== Segment start ==
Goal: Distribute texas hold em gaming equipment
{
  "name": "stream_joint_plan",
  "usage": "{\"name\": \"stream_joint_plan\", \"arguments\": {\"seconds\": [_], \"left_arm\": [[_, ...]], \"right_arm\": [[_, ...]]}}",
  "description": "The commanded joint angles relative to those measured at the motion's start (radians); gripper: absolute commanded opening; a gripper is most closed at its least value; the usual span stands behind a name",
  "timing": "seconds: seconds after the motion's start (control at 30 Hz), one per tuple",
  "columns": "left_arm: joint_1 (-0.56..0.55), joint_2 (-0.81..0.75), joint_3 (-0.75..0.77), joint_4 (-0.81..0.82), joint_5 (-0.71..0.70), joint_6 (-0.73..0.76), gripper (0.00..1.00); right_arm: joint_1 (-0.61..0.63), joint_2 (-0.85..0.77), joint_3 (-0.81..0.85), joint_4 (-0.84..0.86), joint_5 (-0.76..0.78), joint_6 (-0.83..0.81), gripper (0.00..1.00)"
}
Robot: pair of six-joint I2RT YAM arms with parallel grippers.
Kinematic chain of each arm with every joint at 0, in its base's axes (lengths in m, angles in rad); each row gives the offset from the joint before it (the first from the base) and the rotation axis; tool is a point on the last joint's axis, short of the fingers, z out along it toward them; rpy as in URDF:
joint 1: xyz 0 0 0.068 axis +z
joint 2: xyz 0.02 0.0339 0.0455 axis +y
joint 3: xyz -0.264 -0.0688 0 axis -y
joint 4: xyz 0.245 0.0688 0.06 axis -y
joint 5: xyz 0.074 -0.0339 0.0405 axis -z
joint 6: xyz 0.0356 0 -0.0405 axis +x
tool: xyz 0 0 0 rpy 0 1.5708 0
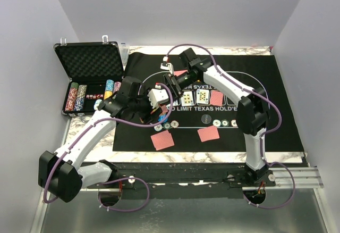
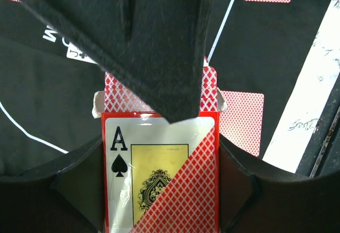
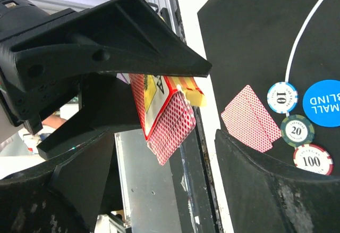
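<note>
The left arm (image 1: 85,140) runs from its base at the near left corner diagonally inward, its forearm low over the worktop (image 1: 207,158) and its wrist turned toward the middle of the mat (image 1: 276,110). The left end effector (image 2: 159,182) is clamped on the box (image 2: 159,164), with one finger pressed against each long side and the ace-of-spades face toward the wrist camera. The box hangs in the air over the left part of the mat. Its open end points away from the wrist, and the deck (image 2: 114,92) sticks out past the flaps.

The right arm (image 1: 228,84) rises from the near right and bends at a high elbow. It stretches back and left across the mat, then folds down at the wrist, so the right end effector (image 3: 162,137) points at the box. Its fingers (image 3: 255,180) stand wide apart on either side of the deck's protruding end, and neither touches it.

Two red-backed cards (image 1: 208,133) lie face down near the mat's front edge. One of them is just beside three chips (image 3: 297,131) marked 10, 20 and 100, with a blue disc (image 3: 324,102) next to them. The case (image 1: 87,63) stands open at the rear left, with more chips in rows inside.
</note>
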Motion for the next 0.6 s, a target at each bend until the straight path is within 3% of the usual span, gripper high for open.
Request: {"name": "stream_joint_plan", "arguments": {"seconds": [0.0, 0.3, 0.57], "left_arm": [[-0.005, -0.005, 0.037, 0.036, 0.030, -0.008, 0.00], [-0.005, -0.032, 0.017, 0.041, 0.028, -0.019, 0.00], [-0.004, -0.049, 0.004, 0.041, 0.029, -0.017, 0.00]], "right_arm": [[0.009, 0.026, 0.001, 0.040, -0.001, 0.039, 0.79], [-0.006, 0.017, -0.034, -0.022, 0.024, -0.022, 0.51], [-0.016, -0.015, -0.050, -0.013, 0.062, -0.025, 0.45]]}}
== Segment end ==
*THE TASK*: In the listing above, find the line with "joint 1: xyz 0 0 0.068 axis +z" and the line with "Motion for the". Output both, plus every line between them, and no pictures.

*OUTPUT OF THE TASK*:
joint 1: xyz 0 0 0.068 axis +z
joint 2: xyz 0.02 0.0339 0.0455 axis +y
joint 3: xyz -0.264 -0.0688 0 axis -y
joint 4: xyz 0.245 0.0688 0.06 axis -y
joint 5: xyz 0.074 -0.0339 0.0405 axis -z
joint 6: xyz 0.0356 0 -0.0405 axis +x
tool: xyz 0 0 0 rpy 0 1.5708 0
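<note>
The left arm (image 1: 85,140) runs from its base at the near left corner diagonally inward, its forearm low over the worktop (image 1: 207,158) and its wrist turned toward the middle of the mat (image 1: 276,110). The left end effector (image 2: 159,182) is clamped on the box (image 2: 159,164), with one finger pressed against each long side and the ace-of-spades face toward the wrist camera. The box hangs in the air over the left part of the mat. Its open end points away from the wrist, and the deck (image 2: 114,92) sticks out past the flaps.

The right arm (image 1: 228,84) rises from the near right and bends at a high elbow. It stretches back and left across the mat, then folds down at the wrist, so the right end effector (image 3: 162,137) points at the box. Its fingers (image 3: 255,180) stand wide apart on either side of the deck's protruding end, and neither touches it.

Two red-backed cards (image 1: 208,133) lie face down near the mat's front edge. One of them is just beside three chips (image 3: 297,131) marked 10, 20 and 100, with a blue disc (image 3: 324,102) next to them. The case (image 1: 87,63) stands open at the rear left, with more chips in rows inside.
</note>
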Motion for the next 0.6 s, a target at each bend until the straight path is within 3% of the usual span, gripper high for open.

No more output is required for the exercise.